▸ How to complete this task
Print the data below exactly, but only the lines from the one containing "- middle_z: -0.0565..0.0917" down to the one containing "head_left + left", inclusive.

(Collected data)
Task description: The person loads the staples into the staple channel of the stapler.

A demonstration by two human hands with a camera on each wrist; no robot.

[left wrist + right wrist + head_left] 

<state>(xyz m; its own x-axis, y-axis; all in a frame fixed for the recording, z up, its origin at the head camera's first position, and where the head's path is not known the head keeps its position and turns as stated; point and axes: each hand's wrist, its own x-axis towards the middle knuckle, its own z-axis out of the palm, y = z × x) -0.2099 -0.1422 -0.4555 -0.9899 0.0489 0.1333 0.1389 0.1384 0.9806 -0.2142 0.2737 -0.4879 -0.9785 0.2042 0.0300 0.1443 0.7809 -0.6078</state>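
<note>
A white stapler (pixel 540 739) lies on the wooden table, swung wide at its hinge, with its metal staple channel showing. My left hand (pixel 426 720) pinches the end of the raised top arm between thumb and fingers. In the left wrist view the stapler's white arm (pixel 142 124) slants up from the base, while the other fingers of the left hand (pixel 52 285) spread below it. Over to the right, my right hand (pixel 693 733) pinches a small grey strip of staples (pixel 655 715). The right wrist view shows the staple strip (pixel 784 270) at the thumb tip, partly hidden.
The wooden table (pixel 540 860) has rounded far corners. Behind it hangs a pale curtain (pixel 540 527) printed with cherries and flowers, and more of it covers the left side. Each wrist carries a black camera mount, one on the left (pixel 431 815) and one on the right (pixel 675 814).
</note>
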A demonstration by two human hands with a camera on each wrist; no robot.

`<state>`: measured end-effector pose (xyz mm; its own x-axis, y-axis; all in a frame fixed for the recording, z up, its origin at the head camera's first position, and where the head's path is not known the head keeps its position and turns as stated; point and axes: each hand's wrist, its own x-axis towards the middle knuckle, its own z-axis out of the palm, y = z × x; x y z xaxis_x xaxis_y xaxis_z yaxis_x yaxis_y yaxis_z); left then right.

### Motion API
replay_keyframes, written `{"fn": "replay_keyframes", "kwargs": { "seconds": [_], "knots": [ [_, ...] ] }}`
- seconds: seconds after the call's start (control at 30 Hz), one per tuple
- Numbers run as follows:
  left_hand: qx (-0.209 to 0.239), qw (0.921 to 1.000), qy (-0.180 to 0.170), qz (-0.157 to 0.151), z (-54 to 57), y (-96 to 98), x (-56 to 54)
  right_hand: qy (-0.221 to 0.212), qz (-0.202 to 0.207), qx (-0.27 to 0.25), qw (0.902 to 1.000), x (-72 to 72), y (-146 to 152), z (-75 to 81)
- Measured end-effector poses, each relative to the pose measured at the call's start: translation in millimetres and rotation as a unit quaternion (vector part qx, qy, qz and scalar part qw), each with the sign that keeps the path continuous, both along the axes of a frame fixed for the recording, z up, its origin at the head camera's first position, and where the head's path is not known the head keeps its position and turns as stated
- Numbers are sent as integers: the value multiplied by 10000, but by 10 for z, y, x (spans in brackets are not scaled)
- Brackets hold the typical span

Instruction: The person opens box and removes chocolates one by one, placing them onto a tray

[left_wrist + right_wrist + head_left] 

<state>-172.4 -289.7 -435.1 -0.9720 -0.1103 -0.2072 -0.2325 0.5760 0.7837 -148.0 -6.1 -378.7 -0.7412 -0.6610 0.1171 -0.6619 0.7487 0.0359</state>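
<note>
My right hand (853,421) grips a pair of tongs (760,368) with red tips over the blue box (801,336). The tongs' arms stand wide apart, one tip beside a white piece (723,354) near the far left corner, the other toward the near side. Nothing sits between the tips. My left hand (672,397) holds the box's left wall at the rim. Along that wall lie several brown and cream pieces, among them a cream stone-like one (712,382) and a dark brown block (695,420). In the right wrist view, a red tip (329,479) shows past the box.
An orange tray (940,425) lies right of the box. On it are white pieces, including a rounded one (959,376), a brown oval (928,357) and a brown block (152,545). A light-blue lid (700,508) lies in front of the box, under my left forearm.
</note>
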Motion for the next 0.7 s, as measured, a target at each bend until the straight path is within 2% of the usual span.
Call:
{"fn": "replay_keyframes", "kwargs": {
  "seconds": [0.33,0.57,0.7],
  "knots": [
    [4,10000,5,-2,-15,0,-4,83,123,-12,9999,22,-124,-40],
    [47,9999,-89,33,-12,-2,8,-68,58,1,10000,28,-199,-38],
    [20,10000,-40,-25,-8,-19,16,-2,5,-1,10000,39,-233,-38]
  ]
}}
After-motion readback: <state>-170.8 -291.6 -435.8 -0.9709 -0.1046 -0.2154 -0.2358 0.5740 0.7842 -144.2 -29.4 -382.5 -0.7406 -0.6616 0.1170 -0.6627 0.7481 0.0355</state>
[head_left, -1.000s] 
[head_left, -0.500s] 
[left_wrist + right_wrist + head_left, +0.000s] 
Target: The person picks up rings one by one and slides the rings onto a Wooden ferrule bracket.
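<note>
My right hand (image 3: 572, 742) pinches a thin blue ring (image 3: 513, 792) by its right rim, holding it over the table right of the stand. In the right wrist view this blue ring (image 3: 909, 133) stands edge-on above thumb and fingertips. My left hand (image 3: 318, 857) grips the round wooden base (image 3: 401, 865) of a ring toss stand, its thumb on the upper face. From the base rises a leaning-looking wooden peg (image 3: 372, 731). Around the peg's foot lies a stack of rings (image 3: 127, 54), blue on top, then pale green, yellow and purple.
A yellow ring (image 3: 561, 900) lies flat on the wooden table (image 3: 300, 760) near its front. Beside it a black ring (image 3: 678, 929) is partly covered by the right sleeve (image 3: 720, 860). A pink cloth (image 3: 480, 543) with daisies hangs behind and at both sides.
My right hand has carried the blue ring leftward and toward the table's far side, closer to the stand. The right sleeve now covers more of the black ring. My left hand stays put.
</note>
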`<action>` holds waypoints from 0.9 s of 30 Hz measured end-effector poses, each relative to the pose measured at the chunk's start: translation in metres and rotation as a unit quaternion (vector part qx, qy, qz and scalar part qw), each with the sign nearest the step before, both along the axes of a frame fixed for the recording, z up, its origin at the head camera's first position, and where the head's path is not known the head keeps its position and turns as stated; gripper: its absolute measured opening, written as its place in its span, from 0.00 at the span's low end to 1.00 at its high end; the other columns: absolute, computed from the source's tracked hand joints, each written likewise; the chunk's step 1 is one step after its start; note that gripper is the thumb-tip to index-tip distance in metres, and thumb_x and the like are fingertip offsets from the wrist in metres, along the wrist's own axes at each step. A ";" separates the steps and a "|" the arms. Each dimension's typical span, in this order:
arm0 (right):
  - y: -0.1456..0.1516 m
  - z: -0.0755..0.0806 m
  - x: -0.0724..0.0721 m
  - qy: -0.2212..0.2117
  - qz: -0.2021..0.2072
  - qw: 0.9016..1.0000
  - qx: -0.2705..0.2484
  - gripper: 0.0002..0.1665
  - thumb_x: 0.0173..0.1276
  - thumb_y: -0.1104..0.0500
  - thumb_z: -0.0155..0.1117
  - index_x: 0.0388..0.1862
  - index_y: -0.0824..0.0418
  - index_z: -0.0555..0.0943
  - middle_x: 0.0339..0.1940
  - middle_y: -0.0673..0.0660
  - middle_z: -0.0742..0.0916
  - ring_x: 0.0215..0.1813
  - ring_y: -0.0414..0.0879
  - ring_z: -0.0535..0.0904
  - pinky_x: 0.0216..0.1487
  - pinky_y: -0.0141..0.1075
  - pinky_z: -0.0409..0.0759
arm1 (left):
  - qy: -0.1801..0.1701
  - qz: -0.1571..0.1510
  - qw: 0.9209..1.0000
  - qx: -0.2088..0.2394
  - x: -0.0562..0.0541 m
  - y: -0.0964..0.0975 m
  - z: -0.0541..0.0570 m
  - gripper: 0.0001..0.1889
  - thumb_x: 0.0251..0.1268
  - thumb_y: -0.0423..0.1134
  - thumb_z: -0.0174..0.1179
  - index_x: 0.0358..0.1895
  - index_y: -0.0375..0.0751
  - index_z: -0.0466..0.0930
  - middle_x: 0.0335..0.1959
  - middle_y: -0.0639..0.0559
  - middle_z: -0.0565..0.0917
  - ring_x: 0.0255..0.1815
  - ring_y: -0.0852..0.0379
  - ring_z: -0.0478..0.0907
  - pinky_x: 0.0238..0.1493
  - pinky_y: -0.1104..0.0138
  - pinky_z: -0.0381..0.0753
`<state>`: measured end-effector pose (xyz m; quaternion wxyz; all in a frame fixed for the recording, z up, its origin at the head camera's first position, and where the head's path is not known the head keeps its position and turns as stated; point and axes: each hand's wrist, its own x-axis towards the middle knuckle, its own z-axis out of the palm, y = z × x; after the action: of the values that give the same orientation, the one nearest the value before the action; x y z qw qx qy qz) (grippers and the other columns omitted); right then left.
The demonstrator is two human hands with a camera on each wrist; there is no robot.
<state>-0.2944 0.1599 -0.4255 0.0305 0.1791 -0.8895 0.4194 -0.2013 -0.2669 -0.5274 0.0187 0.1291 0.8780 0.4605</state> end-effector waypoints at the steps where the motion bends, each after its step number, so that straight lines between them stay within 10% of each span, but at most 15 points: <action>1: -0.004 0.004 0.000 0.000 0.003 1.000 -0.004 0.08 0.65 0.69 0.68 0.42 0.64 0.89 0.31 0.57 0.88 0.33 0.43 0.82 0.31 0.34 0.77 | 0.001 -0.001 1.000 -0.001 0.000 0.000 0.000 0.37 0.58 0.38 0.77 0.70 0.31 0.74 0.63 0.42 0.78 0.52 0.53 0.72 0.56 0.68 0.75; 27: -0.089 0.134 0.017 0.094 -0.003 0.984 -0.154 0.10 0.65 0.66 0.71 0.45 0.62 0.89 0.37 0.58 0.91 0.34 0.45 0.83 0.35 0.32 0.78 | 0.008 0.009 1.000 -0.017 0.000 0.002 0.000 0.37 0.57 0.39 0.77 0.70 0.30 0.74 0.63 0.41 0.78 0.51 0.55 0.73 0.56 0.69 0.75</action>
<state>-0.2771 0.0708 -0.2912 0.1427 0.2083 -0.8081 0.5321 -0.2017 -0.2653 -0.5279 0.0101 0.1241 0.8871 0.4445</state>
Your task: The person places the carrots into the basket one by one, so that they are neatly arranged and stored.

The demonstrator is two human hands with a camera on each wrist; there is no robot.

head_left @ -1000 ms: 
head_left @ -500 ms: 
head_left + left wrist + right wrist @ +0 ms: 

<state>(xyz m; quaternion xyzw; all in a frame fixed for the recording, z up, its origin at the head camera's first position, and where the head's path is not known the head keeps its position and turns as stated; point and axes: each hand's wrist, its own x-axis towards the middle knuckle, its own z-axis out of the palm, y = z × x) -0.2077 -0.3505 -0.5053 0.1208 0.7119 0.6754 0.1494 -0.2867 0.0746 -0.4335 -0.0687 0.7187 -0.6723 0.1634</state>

▸ Result
  - middle_z: -0.0565..0.0917
  - ring_x: 0.0255..0.1815
  - ring_y: -0.0852..0.0379
  - ring_z: -0.0478..0.0907
  - pinky_x: 0.0238..0.1493
  - pinky_y: -0.1104..0.0138
  - pinky_z: -0.0381..0.0753
`<state>`: measured end-effector pose (xyz m; quaternion wxyz; all in a frame fixed for the recording, z up, its origin at the head camera's first position, and where the head's path is not known the head keeps its position and turns as stated; point and axes: each hand's wrist, its own x-axis towards the middle knuckle, its own z-axis out of the palm, y = z × x; after the action: of the values that give the same orientation, the one nearest the value before the action; x y z qw qx qy qz) (grippers and the other columns omitted); right then left.
The demonstrator is two human hands with a camera on each wrist; there is no robot.
<state>-0.2944 0.1599 -0.4255 0.0305 0.1791 -0.8895 0.4194 -0.2013 -0.2669 -0.5274 0.0187 0.1291 0.8780 0.4605</state> end-effector waypoints at the steps where the motion bends, each after its step number, so that straight lines between them stay within 10% of each span, but at most 15 points: <action>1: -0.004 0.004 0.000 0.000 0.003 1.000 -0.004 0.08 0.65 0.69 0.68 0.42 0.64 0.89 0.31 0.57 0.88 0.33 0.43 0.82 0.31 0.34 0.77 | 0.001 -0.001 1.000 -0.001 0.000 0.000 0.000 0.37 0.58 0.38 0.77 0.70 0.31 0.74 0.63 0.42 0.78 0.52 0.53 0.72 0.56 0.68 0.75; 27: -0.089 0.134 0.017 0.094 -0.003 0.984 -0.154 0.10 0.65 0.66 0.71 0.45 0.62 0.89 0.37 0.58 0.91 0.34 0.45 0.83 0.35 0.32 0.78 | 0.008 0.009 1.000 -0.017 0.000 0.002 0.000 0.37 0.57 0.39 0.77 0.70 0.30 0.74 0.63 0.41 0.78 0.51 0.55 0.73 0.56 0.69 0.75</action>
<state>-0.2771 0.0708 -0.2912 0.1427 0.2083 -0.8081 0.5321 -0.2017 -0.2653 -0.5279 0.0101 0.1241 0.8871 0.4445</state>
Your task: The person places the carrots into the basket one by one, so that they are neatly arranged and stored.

The demonstrator is two human hands with a camera on each wrist; there is no robot.

head_left @ -1000 ms: 
head_left @ -500 ms: 
head_left + left wrist + right wrist @ +0 ms: 

The answer stands, and there is nothing more to add.